Brief:
Please work out how many lines include the word "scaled" in the entries, and reply with only the count.

Data extracted from a collection:
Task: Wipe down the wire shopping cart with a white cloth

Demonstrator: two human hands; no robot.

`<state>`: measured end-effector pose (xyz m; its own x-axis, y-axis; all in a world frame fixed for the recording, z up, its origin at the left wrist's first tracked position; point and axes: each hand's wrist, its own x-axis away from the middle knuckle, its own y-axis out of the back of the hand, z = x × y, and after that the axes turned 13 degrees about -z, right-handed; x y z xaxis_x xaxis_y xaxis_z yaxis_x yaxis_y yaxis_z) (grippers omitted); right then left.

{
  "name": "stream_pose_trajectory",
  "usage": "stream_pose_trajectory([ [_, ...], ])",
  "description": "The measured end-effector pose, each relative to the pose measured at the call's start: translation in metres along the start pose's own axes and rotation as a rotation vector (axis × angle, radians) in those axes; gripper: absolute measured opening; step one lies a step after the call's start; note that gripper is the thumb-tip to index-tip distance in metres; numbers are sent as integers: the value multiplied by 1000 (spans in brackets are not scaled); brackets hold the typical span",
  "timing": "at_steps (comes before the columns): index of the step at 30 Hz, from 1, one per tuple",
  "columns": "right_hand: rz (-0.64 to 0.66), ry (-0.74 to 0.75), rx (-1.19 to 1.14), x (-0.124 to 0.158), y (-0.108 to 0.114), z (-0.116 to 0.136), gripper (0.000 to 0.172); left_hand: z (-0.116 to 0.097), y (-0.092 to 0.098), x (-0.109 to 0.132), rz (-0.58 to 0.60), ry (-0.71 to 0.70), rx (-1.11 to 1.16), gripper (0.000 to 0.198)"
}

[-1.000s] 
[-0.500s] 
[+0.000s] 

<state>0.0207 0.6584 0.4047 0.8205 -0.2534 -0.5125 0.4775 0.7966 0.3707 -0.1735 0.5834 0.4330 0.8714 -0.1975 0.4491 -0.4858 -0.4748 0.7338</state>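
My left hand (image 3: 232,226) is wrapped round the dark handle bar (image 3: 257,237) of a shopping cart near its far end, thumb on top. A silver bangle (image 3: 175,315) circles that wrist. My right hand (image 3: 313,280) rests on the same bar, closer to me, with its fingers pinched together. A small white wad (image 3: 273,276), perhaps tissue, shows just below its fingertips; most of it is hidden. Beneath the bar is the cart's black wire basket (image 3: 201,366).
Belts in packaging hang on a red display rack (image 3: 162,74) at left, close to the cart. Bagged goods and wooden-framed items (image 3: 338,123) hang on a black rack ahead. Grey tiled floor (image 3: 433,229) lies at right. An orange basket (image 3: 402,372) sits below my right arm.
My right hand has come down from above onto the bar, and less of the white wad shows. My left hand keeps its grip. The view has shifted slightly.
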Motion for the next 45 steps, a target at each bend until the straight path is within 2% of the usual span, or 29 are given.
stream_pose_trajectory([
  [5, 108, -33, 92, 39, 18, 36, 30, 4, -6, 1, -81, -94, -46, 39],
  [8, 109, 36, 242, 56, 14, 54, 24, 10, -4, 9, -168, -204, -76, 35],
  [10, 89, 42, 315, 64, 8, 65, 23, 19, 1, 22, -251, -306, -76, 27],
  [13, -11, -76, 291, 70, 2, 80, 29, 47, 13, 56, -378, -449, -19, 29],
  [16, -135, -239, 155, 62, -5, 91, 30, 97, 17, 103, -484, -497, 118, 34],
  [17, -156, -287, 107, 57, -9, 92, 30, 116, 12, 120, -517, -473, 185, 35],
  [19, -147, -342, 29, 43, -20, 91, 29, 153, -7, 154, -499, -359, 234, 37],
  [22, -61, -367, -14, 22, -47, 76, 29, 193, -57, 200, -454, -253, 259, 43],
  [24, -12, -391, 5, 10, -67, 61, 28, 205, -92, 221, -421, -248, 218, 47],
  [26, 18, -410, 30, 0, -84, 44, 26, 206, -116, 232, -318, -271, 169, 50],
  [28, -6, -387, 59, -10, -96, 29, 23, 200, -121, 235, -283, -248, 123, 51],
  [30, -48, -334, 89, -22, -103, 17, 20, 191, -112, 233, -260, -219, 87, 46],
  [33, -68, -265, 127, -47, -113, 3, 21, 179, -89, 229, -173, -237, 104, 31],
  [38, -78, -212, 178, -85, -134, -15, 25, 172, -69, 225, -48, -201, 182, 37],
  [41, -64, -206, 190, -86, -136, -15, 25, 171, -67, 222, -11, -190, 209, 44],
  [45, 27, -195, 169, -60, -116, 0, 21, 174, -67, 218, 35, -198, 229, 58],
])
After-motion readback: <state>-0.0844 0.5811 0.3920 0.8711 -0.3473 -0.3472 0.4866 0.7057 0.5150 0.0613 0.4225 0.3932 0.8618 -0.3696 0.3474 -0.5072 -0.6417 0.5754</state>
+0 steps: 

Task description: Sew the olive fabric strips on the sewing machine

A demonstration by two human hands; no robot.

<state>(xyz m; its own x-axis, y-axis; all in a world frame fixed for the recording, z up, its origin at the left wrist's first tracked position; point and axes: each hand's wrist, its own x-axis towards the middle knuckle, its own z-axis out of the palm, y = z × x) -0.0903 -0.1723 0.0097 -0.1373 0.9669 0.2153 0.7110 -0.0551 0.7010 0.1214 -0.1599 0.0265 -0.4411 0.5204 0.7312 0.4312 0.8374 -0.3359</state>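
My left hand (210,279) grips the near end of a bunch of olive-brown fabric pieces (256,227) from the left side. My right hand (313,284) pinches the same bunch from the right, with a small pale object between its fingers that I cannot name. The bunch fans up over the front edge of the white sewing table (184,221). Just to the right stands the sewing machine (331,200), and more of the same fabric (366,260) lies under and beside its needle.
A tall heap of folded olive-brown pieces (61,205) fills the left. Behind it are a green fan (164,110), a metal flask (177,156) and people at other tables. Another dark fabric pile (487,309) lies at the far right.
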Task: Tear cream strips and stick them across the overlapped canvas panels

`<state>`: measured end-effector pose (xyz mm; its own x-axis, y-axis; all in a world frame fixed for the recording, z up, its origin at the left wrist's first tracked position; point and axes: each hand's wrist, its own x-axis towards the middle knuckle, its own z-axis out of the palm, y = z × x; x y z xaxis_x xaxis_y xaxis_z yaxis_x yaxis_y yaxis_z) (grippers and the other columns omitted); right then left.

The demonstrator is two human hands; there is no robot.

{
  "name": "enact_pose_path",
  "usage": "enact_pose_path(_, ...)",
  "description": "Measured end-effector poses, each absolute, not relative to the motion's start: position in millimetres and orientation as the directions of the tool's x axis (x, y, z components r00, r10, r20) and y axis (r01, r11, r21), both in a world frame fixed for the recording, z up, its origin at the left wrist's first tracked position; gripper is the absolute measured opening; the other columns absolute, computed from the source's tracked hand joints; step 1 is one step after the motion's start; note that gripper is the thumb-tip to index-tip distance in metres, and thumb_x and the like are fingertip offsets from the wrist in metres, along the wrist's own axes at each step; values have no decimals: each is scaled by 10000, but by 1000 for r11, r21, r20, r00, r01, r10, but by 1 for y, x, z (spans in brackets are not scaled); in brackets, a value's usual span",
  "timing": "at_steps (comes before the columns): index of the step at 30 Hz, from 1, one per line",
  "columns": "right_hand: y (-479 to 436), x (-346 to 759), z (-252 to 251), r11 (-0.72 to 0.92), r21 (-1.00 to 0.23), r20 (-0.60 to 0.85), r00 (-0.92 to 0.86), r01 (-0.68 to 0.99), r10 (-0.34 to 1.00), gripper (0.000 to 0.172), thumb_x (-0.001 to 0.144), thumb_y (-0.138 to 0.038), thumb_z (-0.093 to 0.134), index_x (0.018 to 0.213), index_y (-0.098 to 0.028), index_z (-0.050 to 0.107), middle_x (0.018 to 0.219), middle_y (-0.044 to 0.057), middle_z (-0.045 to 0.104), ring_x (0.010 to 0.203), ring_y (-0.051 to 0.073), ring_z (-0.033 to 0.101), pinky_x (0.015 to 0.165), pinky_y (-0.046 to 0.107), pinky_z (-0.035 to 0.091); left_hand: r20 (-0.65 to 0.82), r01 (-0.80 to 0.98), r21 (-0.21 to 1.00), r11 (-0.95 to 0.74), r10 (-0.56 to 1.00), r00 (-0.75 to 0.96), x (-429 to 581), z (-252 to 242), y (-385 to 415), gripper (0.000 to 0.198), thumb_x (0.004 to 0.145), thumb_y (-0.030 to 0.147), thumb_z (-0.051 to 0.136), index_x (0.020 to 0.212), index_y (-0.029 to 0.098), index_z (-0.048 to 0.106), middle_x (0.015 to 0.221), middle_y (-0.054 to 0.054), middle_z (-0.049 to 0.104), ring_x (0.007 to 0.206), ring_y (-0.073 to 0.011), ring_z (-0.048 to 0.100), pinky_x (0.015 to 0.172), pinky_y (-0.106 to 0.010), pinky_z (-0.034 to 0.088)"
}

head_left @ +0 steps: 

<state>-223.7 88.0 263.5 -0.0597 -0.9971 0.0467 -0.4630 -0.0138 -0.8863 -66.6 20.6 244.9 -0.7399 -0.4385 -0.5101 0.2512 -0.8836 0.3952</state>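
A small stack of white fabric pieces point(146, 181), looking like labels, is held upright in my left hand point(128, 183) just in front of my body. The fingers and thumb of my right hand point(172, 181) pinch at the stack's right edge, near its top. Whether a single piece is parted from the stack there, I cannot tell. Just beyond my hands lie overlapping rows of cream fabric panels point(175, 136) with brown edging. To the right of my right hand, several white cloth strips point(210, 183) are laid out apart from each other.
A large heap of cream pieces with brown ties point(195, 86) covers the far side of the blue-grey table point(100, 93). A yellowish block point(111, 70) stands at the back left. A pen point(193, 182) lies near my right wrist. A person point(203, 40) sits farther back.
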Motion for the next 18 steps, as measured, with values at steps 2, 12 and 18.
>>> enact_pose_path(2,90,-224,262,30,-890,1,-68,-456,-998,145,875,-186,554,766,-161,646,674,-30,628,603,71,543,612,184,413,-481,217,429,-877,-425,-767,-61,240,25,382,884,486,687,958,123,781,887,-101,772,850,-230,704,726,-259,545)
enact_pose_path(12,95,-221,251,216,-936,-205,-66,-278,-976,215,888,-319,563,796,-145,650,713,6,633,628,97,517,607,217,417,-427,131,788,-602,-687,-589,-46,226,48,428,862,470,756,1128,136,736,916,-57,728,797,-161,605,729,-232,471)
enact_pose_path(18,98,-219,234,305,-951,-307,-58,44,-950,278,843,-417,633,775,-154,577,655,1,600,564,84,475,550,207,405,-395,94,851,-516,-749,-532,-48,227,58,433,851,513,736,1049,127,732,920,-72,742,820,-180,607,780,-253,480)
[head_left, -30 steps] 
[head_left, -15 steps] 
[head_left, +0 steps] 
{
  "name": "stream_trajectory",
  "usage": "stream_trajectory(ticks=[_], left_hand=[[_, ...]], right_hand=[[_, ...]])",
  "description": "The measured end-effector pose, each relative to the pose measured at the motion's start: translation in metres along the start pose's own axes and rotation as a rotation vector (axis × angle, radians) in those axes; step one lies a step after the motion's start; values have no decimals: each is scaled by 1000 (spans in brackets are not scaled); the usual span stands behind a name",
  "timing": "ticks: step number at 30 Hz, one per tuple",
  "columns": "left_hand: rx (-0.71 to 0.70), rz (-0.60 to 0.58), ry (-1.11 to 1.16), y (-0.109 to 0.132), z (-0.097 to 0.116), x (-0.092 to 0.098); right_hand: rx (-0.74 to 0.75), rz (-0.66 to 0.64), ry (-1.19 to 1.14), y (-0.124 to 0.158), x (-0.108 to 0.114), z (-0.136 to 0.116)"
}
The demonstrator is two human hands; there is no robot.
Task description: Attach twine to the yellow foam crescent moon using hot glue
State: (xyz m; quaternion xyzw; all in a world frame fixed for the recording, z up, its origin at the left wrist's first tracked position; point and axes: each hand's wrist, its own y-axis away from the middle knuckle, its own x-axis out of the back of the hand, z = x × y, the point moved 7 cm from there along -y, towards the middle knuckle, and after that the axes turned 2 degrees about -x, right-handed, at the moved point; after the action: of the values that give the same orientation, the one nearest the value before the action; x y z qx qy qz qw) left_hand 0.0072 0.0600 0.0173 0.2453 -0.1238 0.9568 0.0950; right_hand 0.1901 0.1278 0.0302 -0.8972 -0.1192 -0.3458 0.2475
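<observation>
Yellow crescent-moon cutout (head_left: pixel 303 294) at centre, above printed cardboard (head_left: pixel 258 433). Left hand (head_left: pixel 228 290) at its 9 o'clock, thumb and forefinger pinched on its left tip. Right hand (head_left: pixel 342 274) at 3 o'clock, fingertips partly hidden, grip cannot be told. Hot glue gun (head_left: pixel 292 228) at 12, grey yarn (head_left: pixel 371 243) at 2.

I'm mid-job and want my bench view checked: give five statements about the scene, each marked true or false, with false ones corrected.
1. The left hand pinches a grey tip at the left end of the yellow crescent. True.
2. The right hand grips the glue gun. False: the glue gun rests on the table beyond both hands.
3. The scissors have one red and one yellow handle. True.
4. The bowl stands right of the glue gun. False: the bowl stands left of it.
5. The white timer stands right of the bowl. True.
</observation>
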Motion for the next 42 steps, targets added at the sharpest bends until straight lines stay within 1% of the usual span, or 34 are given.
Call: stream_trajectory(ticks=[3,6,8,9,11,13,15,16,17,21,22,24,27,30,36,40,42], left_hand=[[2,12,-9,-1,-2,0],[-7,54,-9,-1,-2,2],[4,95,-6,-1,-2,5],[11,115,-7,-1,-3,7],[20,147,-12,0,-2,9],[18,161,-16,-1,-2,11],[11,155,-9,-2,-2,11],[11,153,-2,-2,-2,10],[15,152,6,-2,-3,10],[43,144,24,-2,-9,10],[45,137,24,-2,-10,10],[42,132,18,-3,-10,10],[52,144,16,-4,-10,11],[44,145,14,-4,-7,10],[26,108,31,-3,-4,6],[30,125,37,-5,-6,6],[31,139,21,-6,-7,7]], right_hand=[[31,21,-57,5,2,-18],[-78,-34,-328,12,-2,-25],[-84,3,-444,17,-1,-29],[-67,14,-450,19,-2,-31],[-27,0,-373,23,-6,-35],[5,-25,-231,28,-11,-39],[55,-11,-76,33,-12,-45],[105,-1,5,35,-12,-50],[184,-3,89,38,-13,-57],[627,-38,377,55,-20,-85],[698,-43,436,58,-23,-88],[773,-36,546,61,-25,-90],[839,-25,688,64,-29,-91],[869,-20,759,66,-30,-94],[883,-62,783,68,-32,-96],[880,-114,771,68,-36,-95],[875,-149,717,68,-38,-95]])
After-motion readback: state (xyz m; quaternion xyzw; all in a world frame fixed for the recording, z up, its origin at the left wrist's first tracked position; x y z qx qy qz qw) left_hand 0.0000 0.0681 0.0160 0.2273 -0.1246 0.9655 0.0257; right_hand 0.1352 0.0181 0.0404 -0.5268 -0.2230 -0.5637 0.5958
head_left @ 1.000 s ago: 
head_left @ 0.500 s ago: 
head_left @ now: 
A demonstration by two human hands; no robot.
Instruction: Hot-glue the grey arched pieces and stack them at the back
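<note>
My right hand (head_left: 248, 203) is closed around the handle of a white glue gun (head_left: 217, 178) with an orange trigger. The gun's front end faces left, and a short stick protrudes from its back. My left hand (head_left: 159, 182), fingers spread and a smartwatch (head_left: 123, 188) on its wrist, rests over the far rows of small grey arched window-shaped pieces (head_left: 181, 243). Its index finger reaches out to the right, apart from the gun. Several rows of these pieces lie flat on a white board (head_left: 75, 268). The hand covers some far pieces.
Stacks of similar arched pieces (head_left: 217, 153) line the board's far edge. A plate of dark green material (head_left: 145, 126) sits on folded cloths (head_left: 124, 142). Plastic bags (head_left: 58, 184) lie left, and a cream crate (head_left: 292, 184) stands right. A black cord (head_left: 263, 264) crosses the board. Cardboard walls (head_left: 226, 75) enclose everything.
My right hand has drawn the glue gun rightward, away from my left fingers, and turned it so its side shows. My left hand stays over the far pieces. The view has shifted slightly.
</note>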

Task solution:
3